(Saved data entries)
□ □ □

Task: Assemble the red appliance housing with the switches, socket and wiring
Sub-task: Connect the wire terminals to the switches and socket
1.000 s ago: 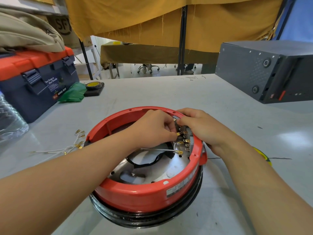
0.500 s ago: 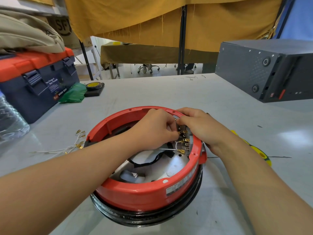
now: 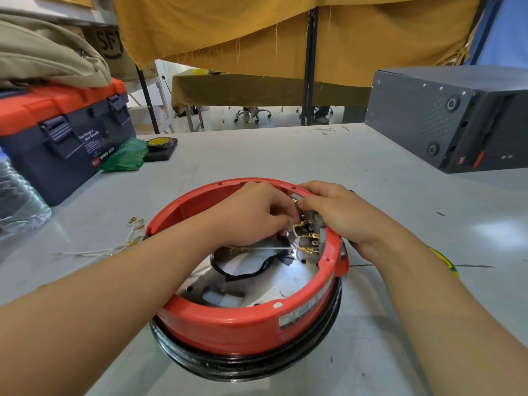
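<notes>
The round red appliance housing (image 3: 228,327) lies upside down on the grey table, on a black rim. At its inner right wall sits a switch block with brass terminals (image 3: 310,238). My left hand (image 3: 251,215) reaches inside the housing, fingers curled, pinching a white wire (image 3: 268,248) close to those terminals. My right hand (image 3: 340,215) grips the housing's right rim, fingers curled over the switch block. A black cable (image 3: 243,274) loops across the metal floor inside. What lies under the fingertips is hidden.
Loose white wires with brass connectors (image 3: 125,241) lie left of the housing. A blue and orange toolbox (image 3: 57,135), green cloth (image 3: 125,158), tape roll (image 3: 158,142) and plastic bottle (image 3: 17,201) stand at left. A dark grey case (image 3: 451,118) stands at back right. A yellow-green tool (image 3: 445,260) is beside my right wrist.
My left hand's fingers have shifted slightly at the terminals and the white wire end has moved a little; my right hand stays on the rim. The housing has not moved.
</notes>
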### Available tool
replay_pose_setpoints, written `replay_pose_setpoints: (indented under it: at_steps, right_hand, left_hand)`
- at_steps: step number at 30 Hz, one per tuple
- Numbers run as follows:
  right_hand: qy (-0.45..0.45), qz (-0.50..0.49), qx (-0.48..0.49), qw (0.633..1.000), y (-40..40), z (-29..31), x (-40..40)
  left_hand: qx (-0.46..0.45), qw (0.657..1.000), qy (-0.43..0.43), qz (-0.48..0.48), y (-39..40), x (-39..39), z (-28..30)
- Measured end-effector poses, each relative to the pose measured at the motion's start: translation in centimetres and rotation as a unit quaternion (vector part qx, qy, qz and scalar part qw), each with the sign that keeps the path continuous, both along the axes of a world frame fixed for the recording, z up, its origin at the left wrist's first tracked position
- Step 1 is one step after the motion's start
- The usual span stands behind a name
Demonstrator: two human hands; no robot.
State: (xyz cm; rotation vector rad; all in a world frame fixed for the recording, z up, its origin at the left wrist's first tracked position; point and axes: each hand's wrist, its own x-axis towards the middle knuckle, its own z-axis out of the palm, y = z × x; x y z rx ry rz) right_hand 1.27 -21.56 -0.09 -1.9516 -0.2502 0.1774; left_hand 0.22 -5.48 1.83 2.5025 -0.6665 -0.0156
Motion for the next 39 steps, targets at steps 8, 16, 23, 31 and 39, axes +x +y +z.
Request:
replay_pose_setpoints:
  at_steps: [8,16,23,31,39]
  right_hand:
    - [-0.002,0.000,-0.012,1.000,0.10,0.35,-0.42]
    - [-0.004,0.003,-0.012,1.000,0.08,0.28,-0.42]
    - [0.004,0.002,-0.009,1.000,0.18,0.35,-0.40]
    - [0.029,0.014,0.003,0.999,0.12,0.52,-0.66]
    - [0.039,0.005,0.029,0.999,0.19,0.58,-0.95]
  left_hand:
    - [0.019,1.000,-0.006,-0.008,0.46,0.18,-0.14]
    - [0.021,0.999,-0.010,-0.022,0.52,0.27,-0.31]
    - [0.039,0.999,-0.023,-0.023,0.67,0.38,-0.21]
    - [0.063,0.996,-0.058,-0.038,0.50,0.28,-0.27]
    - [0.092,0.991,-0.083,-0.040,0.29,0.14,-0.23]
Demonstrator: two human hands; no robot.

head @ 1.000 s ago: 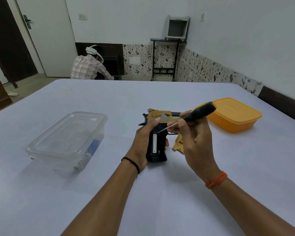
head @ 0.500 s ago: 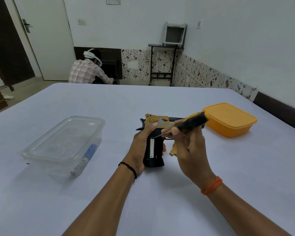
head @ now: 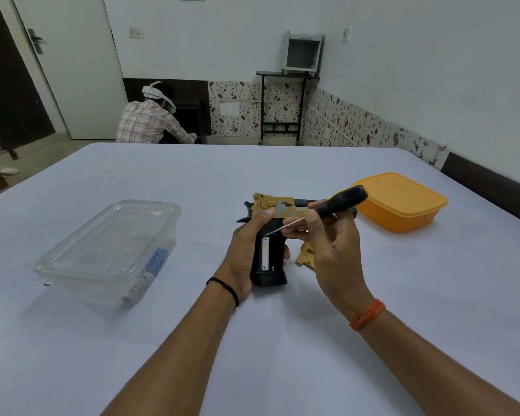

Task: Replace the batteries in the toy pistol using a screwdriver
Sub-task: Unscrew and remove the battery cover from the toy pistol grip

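Left hand point(head: 246, 253) grips the toy pistol point(head: 270, 235) upright at tabletop point(head: 282, 340) centre, one battery point(head: 265, 253) exposed. Right hand point(head: 333, 250) pinches the screwdriver point(head: 330, 205), tip at the compartment's top.

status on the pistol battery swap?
Left hand grips toy pistol, grip bay open, one battery seated. Right hand holds screwdriver, tip at bay's top. No obstruction.

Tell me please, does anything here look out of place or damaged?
Nothing looks damaged. The toy pistol has its grip compartment open, one battery showing, and a gold cover piece lies loose on the table beside it. That fits a battery change.
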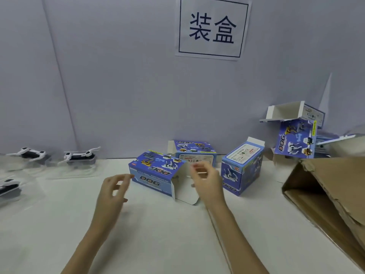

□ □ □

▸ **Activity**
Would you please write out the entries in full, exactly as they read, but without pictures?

▸ **Exercise result**
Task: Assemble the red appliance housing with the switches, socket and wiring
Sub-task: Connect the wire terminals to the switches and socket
1.000 s ago: 
0.500 s ago: 
now: 
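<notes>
The round red appliance housing (image 3: 228,327) lies upside down on the grey table, on a black rim. At its inner right wall sits a switch block with brass terminals (image 3: 310,238). My left hand (image 3: 251,215) reaches inside the housing, fingers curled, pinching a white wire (image 3: 268,248) close to those terminals. My right hand (image 3: 340,215) grips the housing's right rim, fingers curled over the switch block. A black cable (image 3: 243,274) loops across the metal floor inside. What lies under the fingertips is hidden.
Loose white wires with brass connectors (image 3: 125,241) lie left of the housing. A blue and orange toolbox (image 3: 57,135), green cloth (image 3: 125,158), tape roll (image 3: 158,142) and plastic bottle (image 3: 17,201) stand at left. A dark grey case (image 3: 451,118) stands at back right. A yellow-green tool (image 3: 445,260) is beside my right wrist.
My left hand's fingers have shifted slightly at the terminals and the white wire end has moved a little; my right hand stays on the rim. The housing has not moved.
</notes>
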### Available tool
replay_pose_setpoints, written `replay_pose_setpoints: (indented under it: at_steps, right_hand, left_hand)`
- at_steps: step number at 30 Hz, one per tuple
- Numbers run as follows:
  right_hand: qy (-0.45..0.45), qz (-0.50..0.49), qx (-0.48..0.49), qw (0.633..1.000), y (-40..40), z (-29..31), x (-40..40)
  left_hand: qx (-0.46..0.45), qw (0.657..1.000), qy (-0.43..0.43), qz (-0.48..0.48), y (-39..40), x (-39..39), z (-28..30)
- Measured end-effector poses, each relative to the pose measured at the motion's start: translation in centimetres and rotation as a unit quaternion (vector part qx, qy, qz and scalar part qw), each with the sign that keeps the path continuous, both along the axes of a world frame fixed for the recording, z up, its origin at the left wrist's first tracked position
- Step 1 is one step after the motion's start
- The usual span stands behind a name
Demonstrator: two human hands; no robot.
State: (xyz cm; rotation vector rad; all in a world frame fixed for the recording, z up, its origin at the left wrist's first tracked position; point and axes: each hand's wrist, its own x-axis towards the middle knuckle, its own z-axis out of the palm, y = z × x; x y z rx ry rz) right_hand 1.27 -21.56 -0.09 -1.9516 -0.2502 0.1774; left_hand 0.22 -5.48 1.83 2.5025 -0.6665 -0.0156
Motion for the next 39 steps, targets at steps 8, 16, 23, 31 and 39, axes +x +y +z.
Request:
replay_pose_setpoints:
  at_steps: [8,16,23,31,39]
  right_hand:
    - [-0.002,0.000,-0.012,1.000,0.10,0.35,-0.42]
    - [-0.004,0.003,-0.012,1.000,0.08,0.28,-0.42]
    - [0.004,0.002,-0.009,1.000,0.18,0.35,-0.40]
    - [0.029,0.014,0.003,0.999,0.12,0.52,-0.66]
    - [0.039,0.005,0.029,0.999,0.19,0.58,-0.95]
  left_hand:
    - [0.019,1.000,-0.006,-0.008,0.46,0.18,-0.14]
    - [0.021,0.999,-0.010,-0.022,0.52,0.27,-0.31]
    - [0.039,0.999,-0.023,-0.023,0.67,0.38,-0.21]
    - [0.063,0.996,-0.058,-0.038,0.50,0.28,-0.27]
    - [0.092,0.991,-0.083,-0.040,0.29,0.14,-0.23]
Demonstrator: two human hands; no robot.

head @ 1.000 s ago: 
head @ 0.500 s ago: 
head @ now: 

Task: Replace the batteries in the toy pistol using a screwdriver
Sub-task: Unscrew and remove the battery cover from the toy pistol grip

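Left hand point(head: 246, 253) grips the toy pistol point(head: 270, 235) upright at tabletop point(head: 282, 340) centre, one battery point(head: 265, 253) exposed. Right hand point(head: 333, 250) pinches the screwdriver point(head: 330, 205), tip at the compartment's top.

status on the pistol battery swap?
Left hand grips toy pistol, grip bay open, one battery seated. Right hand holds screwdriver, tip at bay's top. No obstruction.

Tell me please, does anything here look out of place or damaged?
Nothing looks damaged. The toy pistol has its grip compartment open, one battery showing, and a gold cover piece lies loose on the table beside it. That fits a battery change.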

The generated output is now complete.